*** Opening of Entries provided ***

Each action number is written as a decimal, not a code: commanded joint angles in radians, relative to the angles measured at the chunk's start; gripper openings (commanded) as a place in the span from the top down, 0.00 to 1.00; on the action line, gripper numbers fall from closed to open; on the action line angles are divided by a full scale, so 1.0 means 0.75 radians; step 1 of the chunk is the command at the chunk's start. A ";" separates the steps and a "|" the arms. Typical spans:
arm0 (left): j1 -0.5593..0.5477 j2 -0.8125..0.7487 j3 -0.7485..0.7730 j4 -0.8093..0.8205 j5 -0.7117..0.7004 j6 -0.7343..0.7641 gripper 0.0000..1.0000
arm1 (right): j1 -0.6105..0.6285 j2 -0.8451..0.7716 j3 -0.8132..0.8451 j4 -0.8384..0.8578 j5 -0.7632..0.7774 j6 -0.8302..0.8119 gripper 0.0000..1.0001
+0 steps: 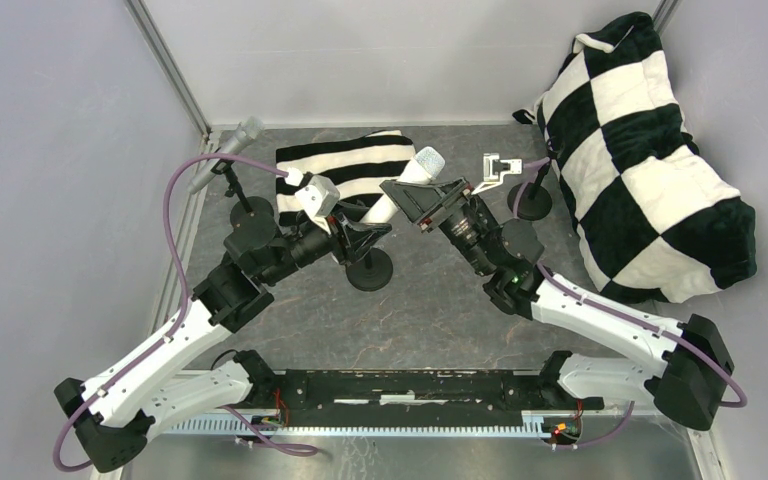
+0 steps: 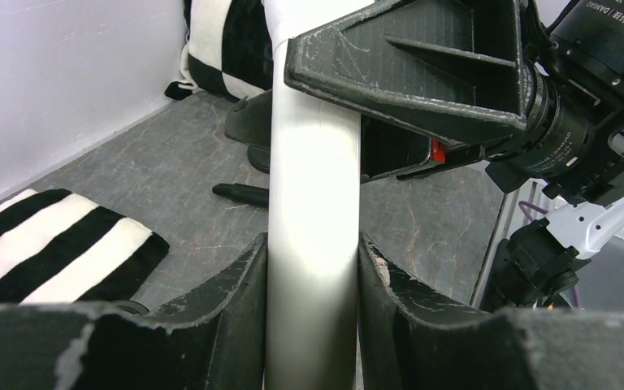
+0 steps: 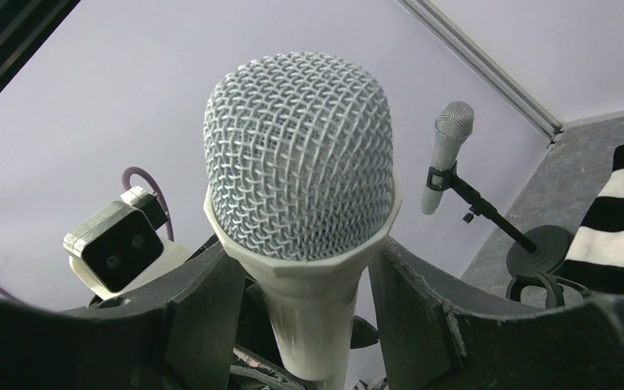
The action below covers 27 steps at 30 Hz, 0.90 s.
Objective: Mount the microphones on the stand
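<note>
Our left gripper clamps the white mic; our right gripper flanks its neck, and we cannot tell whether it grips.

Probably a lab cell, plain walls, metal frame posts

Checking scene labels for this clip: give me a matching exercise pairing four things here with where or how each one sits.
Things:
1. grey microphone
2. white microphone
3. right-hand stand
4. striped cloth

States:
A. lying flat on the table
B. clip empty
C. clipped in the far left stand
D. gripped by the left gripper

Pairs: 1-C, 2-D, 3-B, 4-A
</note>
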<state>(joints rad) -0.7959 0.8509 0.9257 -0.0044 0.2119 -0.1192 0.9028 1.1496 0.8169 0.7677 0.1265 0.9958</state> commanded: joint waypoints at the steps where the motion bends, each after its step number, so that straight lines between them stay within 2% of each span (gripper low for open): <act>1: 0.004 -0.004 0.004 0.079 0.008 -0.044 0.98 | -0.005 0.015 0.056 0.079 -0.037 0.034 0.39; 6: 0.004 0.000 0.003 0.077 0.007 -0.049 0.98 | -0.004 0.031 0.060 0.101 -0.042 0.040 0.46; 17: 0.004 -0.001 0.005 0.065 0.016 -0.046 0.98 | -0.004 0.068 0.086 0.097 -0.042 0.030 0.46; 22: 0.004 0.001 0.005 0.061 0.011 -0.049 0.98 | -0.003 0.085 0.093 0.114 -0.045 0.030 0.50; 25: 0.004 0.002 0.005 0.059 0.001 -0.052 0.96 | -0.004 0.093 0.091 0.127 -0.050 0.033 0.57; 27: 0.004 0.003 0.003 0.059 -0.010 -0.057 0.89 | -0.005 0.096 0.082 0.144 -0.051 0.036 0.70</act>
<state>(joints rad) -0.7959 0.8558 0.9257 -0.0071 0.2115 -0.1303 0.9020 1.2167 0.8417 0.8120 0.1040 1.0061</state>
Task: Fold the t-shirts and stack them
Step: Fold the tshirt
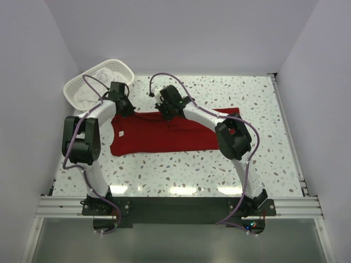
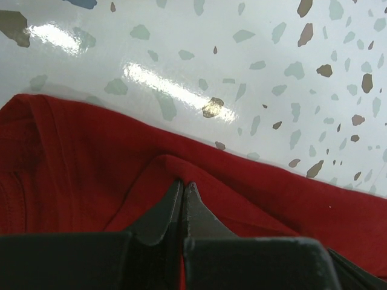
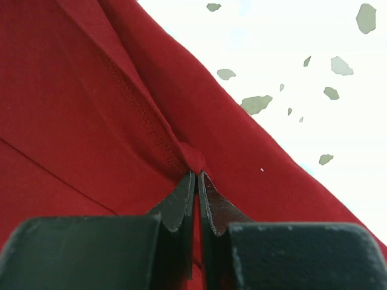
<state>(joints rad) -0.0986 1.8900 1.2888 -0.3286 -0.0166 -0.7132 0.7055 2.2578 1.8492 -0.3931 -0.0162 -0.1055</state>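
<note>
A: Where's the red t-shirt?
B: Mid tabletop. The left pincer and right pincer each pinch its twelve o'clock edge.
A: Next?
B: Lift evenly, pull toward six. The basket at ten probably holds white shirts.

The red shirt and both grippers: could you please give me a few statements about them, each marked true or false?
1. The left gripper is shut on the red shirt. True.
2. The right gripper hangs open above bare table. False: it is shut on the red shirt, at a stitched seam.
3. The red shirt lies in the basket. False: it lies on the table; the basket holds white cloth.
4. The basket stands at the table's far left corner. True.
</note>
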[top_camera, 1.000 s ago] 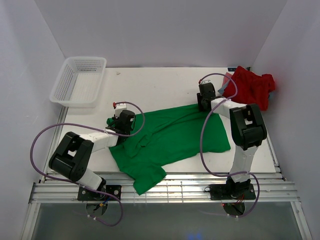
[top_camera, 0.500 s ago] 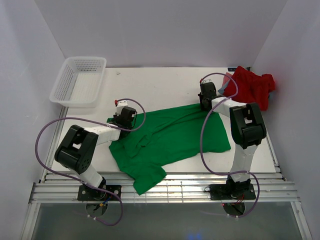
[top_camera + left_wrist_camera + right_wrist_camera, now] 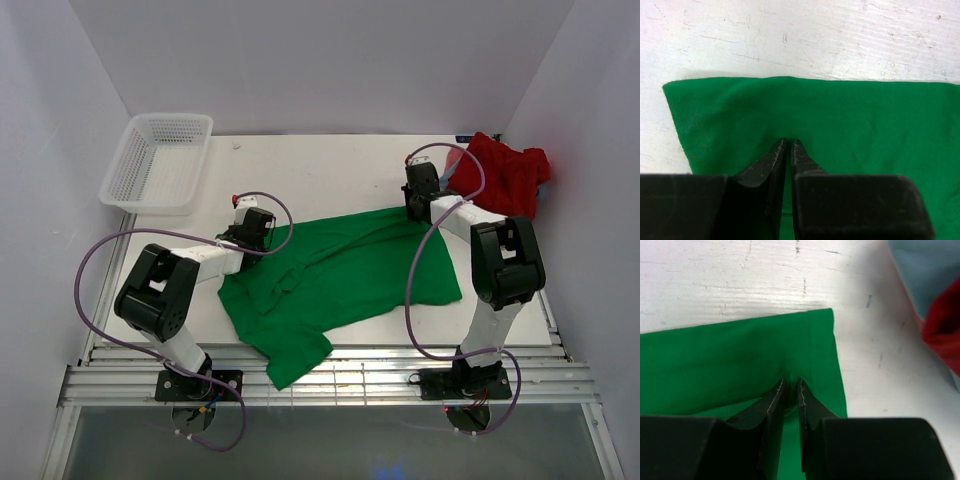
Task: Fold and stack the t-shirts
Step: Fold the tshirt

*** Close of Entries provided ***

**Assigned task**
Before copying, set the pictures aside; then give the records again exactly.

**Response to this exercise**
Each action number is written as a decimal, not a code: commanded joint angles in radians, relative to the angles measured at the chunk's start; gripper openings (commanded) as a place in the span from the top down, 0.00 to 1.00; on the action line, gripper numbers fall from closed to open; on the action line angles are divided by a full scale, so 1.0 means 0.75 radians; step 1 of the chunk is the command at the chunk's start. A ";" separates the steps and a "|" the arms. Typical spans:
arm0 (left): j1 -0.5593..0.5477 j2 -0.8125..0.7487 j3 -0.7485..0.7730 j4 -0.8093..0.8205 j5 -0.7117..0.7004 j6 -0.7343..0.7641 gripper 0.0000..1.0000
arm1 (right): j1 -0.6105..0.6285 j2 -0.8451..0.7716 j3 -0.8132..0.8451 j4 -0.8384..0.8578 j5 -0.7632..0.7774 j6 -0.8302..0.8119 gripper 0.0000..1.0001
+0 steps: 
+0 steps: 
+0 steps: 
The action below covers 27 steps at 30 Hz, 0.90 s.
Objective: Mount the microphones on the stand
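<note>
Our left gripper clamps the white mic; our right gripper flanks its neck, and we cannot tell whether it grips.

Probably a lab cell, plain walls, metal frame posts

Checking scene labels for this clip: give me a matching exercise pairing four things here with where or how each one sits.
Things:
1. grey microphone
2. white microphone
3. right-hand stand
4. striped cloth

States:
A. lying flat on the table
B. clip empty
C. clipped in the far left stand
D. gripped by the left gripper

Pairs: 1-C, 2-D, 3-B, 4-A
</note>
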<state>(joints rad) -0.7959 0.8509 0.9257 -0.0044 0.2119 -0.1192 0.9028 1.1496 0.8169 0.7677 0.1265 0.9958</state> commanded: joint waypoints at the steps where the motion bends, each after its step number, so that straight lines between them stay within 2% of each span (gripper low for open): <act>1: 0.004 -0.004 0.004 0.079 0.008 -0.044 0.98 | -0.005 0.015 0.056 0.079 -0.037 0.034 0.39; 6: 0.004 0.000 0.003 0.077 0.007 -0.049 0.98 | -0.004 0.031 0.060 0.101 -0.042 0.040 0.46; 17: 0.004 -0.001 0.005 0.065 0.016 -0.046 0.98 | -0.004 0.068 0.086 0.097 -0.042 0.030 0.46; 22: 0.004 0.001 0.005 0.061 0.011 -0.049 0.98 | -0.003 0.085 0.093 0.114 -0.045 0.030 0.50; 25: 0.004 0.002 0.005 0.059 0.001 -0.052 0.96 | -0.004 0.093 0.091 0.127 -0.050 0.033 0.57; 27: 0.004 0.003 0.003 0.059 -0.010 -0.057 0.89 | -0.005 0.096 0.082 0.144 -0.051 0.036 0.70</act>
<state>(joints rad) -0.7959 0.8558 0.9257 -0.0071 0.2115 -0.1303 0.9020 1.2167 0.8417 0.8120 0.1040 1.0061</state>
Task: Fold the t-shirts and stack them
Step: Fold the tshirt
<state>(joints rad) -0.0986 1.8900 1.2888 -0.3286 -0.0166 -0.7132 0.7055 2.2578 1.8492 -0.3931 -0.0162 -0.1055</state>
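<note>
A: Where's the red t-shirt?
B: Mid tabletop. The left pincer and right pincer each pinch its twelve o'clock edge.
A: Next?
B: Lift evenly, pull toward six. The basket at ten probably holds white shirts.

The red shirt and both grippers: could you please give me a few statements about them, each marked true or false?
1. The left gripper is shut on the red shirt. True.
2. The right gripper hangs open above bare table. False: it is shut on the red shirt, at a stitched seam.
3. The red shirt lies in the basket. False: it lies on the table; the basket holds white cloth.
4. The basket stands at the table's far left corner. True.
</note>
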[top_camera, 1.000 s ago] 
[top_camera, 0.500 s ago] 
[top_camera + left_wrist_camera + right_wrist_camera, now] 
Task: Fold and stack the t-shirts
Step: Fold the tshirt

The exercise requires no further answer.